-- INFORMATION SUPPLIED follows --

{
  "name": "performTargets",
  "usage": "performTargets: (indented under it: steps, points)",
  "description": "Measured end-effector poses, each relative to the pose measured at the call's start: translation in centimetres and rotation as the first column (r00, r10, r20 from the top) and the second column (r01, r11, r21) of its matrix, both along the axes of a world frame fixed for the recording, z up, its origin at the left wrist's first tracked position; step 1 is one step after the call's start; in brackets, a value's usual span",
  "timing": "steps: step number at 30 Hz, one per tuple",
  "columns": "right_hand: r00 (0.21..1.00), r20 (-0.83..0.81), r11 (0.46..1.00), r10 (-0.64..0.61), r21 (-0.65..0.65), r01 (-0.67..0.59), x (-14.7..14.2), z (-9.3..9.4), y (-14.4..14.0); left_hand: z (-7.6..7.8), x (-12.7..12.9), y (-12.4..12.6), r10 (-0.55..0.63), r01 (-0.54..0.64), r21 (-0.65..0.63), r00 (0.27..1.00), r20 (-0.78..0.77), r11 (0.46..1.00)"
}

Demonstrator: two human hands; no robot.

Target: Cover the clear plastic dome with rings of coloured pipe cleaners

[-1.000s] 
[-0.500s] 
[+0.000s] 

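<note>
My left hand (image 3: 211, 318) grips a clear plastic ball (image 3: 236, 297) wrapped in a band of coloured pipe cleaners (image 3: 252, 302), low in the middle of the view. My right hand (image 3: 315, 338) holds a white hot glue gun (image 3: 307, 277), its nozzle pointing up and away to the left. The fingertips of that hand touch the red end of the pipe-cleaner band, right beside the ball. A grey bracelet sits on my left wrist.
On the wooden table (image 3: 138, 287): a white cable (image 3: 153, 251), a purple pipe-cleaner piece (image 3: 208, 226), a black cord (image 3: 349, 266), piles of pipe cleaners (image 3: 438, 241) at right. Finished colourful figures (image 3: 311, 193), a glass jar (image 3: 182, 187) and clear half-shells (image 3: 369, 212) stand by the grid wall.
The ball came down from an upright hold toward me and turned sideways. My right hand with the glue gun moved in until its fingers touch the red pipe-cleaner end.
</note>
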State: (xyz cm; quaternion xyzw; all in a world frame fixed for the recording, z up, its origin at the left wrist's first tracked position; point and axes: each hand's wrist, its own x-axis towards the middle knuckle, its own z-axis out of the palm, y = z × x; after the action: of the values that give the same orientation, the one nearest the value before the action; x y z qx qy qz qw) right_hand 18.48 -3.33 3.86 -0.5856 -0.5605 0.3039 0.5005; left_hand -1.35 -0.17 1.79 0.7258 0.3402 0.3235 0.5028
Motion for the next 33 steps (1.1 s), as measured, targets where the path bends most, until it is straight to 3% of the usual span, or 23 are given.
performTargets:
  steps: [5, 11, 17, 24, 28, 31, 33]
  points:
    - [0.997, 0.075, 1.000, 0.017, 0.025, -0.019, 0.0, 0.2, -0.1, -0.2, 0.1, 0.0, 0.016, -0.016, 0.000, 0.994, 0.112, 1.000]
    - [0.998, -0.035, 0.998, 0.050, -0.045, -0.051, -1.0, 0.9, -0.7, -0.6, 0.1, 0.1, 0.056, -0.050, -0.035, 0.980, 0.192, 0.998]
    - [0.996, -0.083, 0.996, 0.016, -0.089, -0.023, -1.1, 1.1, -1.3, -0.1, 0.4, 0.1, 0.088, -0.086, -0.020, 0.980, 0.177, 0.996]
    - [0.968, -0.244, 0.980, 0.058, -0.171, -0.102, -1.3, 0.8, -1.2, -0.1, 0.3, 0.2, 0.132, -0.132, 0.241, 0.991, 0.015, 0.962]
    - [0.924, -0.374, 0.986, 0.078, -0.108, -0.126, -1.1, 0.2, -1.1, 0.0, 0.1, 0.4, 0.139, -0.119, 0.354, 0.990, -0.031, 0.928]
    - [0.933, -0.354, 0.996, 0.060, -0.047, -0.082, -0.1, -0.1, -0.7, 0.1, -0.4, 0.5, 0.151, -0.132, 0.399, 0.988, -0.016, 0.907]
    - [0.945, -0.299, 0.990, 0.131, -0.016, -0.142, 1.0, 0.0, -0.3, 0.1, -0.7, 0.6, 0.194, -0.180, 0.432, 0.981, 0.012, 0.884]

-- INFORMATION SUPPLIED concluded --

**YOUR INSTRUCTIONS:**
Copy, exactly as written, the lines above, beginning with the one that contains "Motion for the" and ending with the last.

**YOUR RESPONSE:**
Motion for the next 33 steps (1.1 s), as measured, targets where the path bends most, until it is straight to 3% of the usual span, or 23 are given.
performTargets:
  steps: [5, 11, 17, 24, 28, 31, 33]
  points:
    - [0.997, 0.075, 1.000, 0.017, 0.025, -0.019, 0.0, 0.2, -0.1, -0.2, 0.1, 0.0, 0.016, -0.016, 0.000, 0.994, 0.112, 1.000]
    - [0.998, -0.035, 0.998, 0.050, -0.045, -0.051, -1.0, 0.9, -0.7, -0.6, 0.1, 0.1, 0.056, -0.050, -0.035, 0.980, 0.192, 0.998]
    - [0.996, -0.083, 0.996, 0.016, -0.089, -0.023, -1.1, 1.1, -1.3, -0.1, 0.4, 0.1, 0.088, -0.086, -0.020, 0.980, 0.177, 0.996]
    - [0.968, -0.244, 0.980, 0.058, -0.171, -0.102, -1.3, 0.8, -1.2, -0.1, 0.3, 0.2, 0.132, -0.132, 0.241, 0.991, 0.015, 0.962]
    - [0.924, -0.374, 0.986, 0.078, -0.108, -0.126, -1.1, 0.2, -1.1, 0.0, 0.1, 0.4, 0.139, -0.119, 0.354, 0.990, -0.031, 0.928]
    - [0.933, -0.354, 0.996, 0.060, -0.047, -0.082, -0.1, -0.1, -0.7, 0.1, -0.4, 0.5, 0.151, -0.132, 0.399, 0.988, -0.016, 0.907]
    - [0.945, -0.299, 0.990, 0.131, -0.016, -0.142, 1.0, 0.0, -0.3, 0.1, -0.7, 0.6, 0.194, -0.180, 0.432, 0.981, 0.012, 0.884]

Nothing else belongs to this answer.